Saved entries
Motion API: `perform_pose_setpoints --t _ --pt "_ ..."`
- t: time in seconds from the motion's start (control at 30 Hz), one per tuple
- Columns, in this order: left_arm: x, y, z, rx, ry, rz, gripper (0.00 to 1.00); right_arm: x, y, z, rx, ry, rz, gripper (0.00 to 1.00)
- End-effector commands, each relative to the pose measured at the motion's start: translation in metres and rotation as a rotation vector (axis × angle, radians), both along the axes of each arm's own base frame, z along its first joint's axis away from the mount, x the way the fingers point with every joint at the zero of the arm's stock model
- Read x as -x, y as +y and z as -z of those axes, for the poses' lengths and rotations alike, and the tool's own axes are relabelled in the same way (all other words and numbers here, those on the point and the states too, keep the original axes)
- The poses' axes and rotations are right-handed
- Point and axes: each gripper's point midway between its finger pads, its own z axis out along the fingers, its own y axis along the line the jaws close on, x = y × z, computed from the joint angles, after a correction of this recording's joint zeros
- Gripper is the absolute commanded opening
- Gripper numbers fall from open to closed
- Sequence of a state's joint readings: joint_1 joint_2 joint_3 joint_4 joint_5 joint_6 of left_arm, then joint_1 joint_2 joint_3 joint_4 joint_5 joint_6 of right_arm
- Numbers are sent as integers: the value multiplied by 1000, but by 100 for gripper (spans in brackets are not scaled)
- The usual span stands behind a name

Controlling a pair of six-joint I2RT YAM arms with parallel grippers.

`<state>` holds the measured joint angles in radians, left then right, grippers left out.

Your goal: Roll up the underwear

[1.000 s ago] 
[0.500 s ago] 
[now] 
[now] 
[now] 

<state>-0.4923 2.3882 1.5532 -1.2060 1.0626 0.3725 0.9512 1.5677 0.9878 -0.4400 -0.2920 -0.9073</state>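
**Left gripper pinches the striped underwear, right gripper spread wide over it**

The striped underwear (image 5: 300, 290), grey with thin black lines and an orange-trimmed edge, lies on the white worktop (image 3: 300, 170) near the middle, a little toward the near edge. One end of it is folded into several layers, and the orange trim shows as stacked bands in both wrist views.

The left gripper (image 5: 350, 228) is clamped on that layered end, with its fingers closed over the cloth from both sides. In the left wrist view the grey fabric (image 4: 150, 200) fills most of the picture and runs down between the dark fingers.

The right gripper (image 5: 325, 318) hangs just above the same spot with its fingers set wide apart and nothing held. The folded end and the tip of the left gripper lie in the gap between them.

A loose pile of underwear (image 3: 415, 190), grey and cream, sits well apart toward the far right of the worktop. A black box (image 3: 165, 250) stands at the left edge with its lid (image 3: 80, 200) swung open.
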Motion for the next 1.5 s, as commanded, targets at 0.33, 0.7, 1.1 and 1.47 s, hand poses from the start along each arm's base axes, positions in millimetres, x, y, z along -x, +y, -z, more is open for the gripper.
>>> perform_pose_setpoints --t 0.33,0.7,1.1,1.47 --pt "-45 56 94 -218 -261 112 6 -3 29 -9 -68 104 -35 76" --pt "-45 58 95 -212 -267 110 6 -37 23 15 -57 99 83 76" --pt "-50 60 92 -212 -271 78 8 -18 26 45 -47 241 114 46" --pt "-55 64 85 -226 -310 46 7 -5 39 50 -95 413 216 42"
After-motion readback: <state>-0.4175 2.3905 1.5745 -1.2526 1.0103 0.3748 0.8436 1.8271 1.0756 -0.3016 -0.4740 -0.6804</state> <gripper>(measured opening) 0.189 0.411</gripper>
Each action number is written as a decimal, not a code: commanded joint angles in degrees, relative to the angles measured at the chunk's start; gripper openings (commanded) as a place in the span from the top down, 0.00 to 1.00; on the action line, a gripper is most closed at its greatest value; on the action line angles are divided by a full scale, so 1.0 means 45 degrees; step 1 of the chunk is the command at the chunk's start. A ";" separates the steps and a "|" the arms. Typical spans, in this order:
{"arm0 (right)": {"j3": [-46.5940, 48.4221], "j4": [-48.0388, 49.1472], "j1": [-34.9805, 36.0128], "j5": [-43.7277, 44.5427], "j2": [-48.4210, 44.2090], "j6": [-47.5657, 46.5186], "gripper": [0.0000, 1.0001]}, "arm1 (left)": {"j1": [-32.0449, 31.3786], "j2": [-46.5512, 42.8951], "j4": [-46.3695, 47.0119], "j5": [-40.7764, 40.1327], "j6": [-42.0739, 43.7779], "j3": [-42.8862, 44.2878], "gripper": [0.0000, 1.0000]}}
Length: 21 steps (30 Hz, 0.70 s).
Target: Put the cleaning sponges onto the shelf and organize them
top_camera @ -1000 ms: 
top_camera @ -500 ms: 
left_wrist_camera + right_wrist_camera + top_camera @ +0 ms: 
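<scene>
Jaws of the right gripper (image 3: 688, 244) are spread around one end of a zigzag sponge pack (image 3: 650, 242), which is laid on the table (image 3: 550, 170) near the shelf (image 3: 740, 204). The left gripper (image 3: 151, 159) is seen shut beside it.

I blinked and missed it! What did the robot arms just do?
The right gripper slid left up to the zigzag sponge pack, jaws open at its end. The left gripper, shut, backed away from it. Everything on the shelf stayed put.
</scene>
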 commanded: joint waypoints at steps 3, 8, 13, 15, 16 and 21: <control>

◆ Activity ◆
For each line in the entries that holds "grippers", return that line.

◆ Task solution ◆
Controlling a pair of six-joint I2RT YAM arms with parallel grippers.
`<state>` holds the measured joint angles in radians, left then right, grippers left out.

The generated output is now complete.